I'll work something up for this later today (Sunday) or tomorrow to add to the SpecialTransforms module. -Jon Peck SPSS -----Original Message----- From: SPSSX(r) Discussion on behalf of Luca Meyer Sent: Sat 4/21/2007 4:40 AM To: [hidden email] Subject: [SPSSX-L] Occurences classification I am using SPSS 15 and I am looking for a (semi)automatic procedure that should allow me, for a given variable, to classify all less frequent occurences into an "other" occurence. For instance, assume a variable deriving from a question such as "What car do you own?" with a list of some 25 possible brands plus a do not know option: BRAND 1 BRAND 2 BRAND 3 ... BRAND 22 BRAND 23 BRAND 24 BRAND 25 DO NOT KNOW Now, what I am looking for is a procedure that: (a) identifies the main - for instance 5, but such a parameter should be set in the syntax - most frequent answers (let's say BRAND 19, BRAND 5, BRAND 12, BRAND 2 and BRAND 8) (b) riclassifies all other occurences into a generic OTHER (c) reports as such DO NOT KNOW and eventually other ausiliary answers (such ad I DO NOT OWN A CAR, ecc) (d) mantains the order in a CTABLES command (letting last the OTHER and ausiliary categories) In the example a CTABLES command with descending count order after the classification should yeld: BRAND 19 BRAND 5 BRAND 12 BRAND 2 BRAND 8 OTHER DO NOT KNOW As any of you already developed something similar?
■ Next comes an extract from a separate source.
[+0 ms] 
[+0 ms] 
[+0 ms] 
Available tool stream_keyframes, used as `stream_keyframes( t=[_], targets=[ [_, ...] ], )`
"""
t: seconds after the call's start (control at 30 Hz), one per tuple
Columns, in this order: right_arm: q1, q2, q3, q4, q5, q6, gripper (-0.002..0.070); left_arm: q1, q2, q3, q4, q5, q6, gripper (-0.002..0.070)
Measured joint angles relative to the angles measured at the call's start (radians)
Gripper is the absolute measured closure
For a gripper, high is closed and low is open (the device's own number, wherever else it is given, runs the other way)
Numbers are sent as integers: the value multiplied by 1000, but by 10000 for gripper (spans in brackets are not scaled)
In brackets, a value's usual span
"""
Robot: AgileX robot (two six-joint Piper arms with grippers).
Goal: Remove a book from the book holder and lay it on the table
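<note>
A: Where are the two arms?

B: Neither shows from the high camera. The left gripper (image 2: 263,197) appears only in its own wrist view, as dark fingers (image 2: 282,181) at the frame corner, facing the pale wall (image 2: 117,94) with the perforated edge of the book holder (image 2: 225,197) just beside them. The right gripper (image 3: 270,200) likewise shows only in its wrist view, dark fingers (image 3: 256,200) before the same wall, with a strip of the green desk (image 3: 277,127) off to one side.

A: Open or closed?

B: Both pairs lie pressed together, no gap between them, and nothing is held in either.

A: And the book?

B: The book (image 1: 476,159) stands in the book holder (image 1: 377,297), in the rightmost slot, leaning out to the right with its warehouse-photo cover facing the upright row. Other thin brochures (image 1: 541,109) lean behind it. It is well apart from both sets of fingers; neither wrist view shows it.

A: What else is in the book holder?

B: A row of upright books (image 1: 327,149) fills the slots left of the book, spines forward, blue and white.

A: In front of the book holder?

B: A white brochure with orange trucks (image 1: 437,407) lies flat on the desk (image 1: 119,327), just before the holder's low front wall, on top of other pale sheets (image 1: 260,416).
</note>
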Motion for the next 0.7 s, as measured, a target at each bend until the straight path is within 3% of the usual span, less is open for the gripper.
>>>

I am doing it manually for each variable and is getting a burden.... Thanks, Luca Mr. Luca MEYER Market research, data analysis & more www.lucameyer.com <http://www.lucameyer.com/> - Tel: +39.339.495.00.21 |
|
In reply to this post by Luca Meyer
As promised (almost), I have added a function to collapse infrequent variable values to the specialtransforms module available on SPSS Developer Central (www.spss.com/devcentral).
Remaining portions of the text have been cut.